"Jazz Ambassadors" photo show

I’m appallingly late with this, but the photo show “Jam Session: America’s Jazz Ambassadors Embrace the World” is up for a few more days (through April 12) in the arcade of Jazz at Lincoln Center (on Broadway and 60th Street, 5th floor, New York City)—and, if you’re in the area, go see it.

In the mid-1950s, the State Department hit upon the idea that the United States could polish its image around the world, and culturally compete with the Russians, by sending famous jazz musicians on global tours. And so, Louis Armstrong, Duke Ellington, Dizzy Gillespie, Benny Goodman, Dave Brubeck, Count Basie—all, and many more, made multiple journeys, to the Soviet Union, Eastern Europe, the Middle East, and South America, to the delight of the natives and of the American diplomatic corps, who were convinced that the tours were having an impact. The boisterousness of jazz—its energy, swing, and, above all, its mix of individual improvisation and ensemble interplay—was the ideal incarnation of American freedom. (The fact that most of the jazz bands had black and white musicians, playing together, was also a striking, if misleading, counter to the images of lynchings and racist police attacks that the world was viewing at the time.)

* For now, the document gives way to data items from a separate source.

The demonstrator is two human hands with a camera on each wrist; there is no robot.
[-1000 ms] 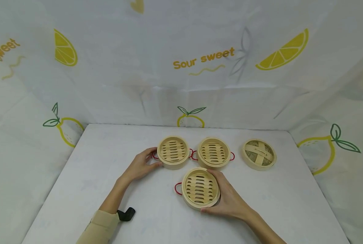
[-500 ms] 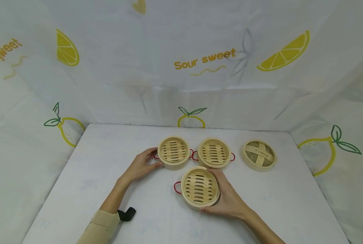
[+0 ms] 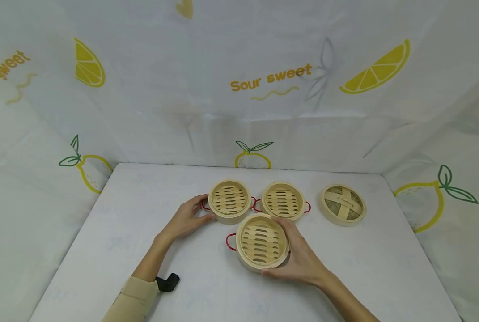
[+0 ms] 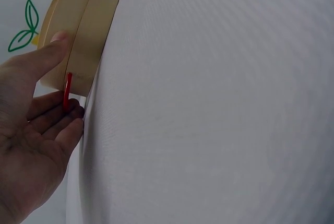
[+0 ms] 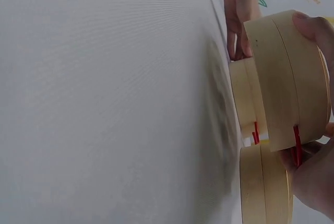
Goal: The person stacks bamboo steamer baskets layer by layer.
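Note:
My right hand (image 3: 297, 255) grips a round bamboo steamer basket (image 3: 262, 243) by its right side, thumb at the front and fingers behind. In the right wrist view this basket (image 5: 287, 78) is raised off the white table, its red handle beside the palm. Farther back, my left hand (image 3: 187, 218) holds the left end of a second steamer basket (image 3: 229, 200) standing on the table. The left wrist view shows the thumb on that basket's wall (image 4: 86, 36) and the fingers around its red handle (image 4: 68, 91). Both baskets have slatted bottoms facing up.
A third steamer basket (image 3: 283, 201) with red handles stands right of the left-held one, partly overlapped by the raised basket. A woven bamboo lid (image 3: 344, 204) lies at the back right. A lemon-print curtain (image 3: 175, 103) rises behind the table (image 3: 207, 286).
My right hand has raised its steamer basket and brought it slightly left and farther back, towards the two rear baskets. The left hand and its basket have stayed in place.

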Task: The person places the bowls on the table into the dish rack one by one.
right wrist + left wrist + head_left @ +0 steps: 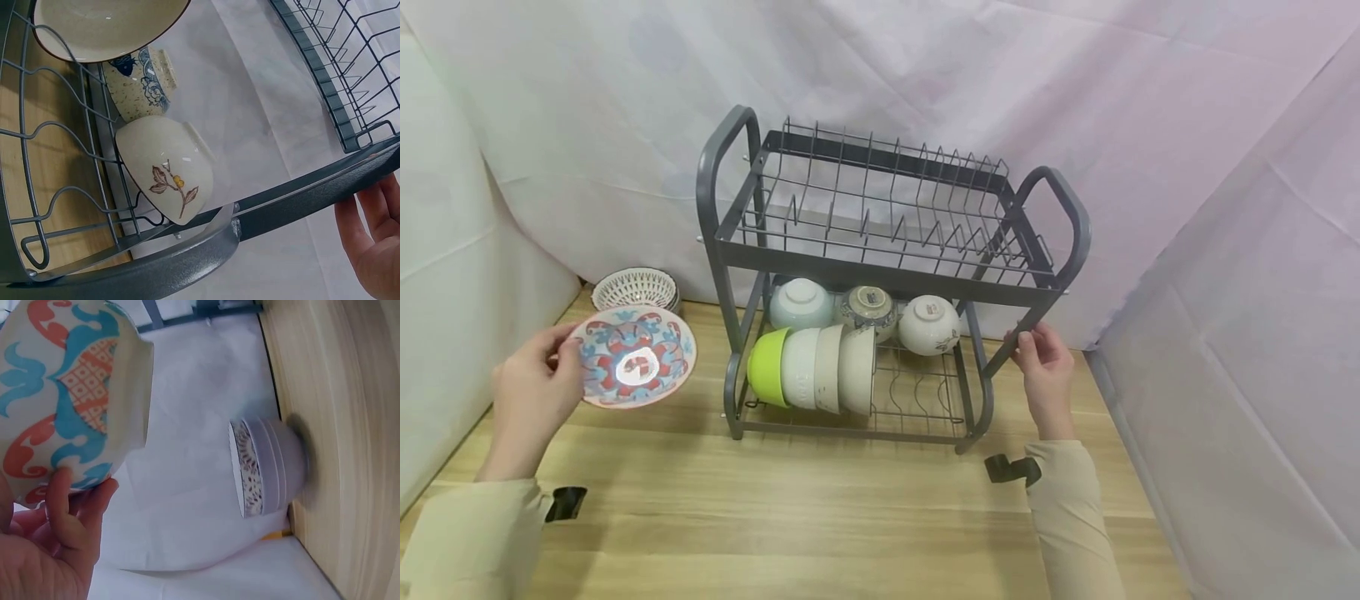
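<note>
My left hand (538, 383) pinches the edge of a bowl patterned in red and blue (666, 350), held above the table at the left with its inside toward the head camera. In the left wrist view, the outside of this patterned bowl (81, 394) shows over the fingers. My right hand (1048, 375) grips the right upright of a dark grey two-tier dish rack (887, 273), thumb in front. On its lower tier, a lime-green bowl (766, 367), a white bowl (799, 367) and cream bowls (855, 371) stand on edge in a row.
Behind them sit an upside-down pale blue bowl (801, 310), a speckled bowl (868, 308) and a white bowl with a sprig (928, 325). Stacked bowls (275, 465) stand on the wooden table (790, 517) at back left. White cloth (1210, 275) walls surround the table.
</note>
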A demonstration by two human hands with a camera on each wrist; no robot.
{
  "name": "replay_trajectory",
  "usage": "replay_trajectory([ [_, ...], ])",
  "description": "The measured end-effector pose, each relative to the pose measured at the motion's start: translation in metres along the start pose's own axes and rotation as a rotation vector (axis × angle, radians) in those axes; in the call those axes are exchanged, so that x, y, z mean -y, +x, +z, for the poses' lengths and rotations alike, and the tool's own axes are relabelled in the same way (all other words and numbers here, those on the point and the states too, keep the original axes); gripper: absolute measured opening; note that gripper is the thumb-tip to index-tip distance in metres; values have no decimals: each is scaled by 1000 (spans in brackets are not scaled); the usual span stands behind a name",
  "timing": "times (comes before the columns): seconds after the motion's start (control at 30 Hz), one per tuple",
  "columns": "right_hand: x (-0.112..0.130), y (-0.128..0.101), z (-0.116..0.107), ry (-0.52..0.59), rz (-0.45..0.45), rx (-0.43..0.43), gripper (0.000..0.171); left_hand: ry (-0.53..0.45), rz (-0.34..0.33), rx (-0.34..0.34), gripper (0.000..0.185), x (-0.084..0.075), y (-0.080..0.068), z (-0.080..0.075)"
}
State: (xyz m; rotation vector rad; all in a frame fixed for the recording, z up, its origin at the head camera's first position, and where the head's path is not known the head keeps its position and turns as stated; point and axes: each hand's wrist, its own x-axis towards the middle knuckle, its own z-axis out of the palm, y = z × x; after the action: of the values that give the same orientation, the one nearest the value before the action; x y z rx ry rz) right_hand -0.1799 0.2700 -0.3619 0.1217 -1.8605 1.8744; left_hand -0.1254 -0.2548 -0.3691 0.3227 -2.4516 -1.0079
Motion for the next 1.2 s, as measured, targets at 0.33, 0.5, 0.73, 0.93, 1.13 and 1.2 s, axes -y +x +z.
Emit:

Last summer, the Meridian House in Washington, D.C., sponsored an exhibition of photos from these jazz-ambassadors tours—photos that, in many cases, had only recently been discovered. (I wrote about the show in the New York Times’ Arts & Leisure section.) Now it’s at Lincoln Center, and it will be traveling next to San Francisco, New Orleans, Kansas City, and Missoula, Montana (!). (For the full schedule, click here.)

The exhibition in New York doesn’t include as many photos as the one in Washington, but there is one extra feature that belongs exclusively to Lincoln Center—a set of video clips, including marvelous footage of Armstrong playing outdoors in Ghana, inspiring a whole village to get up and dance. Those were the days.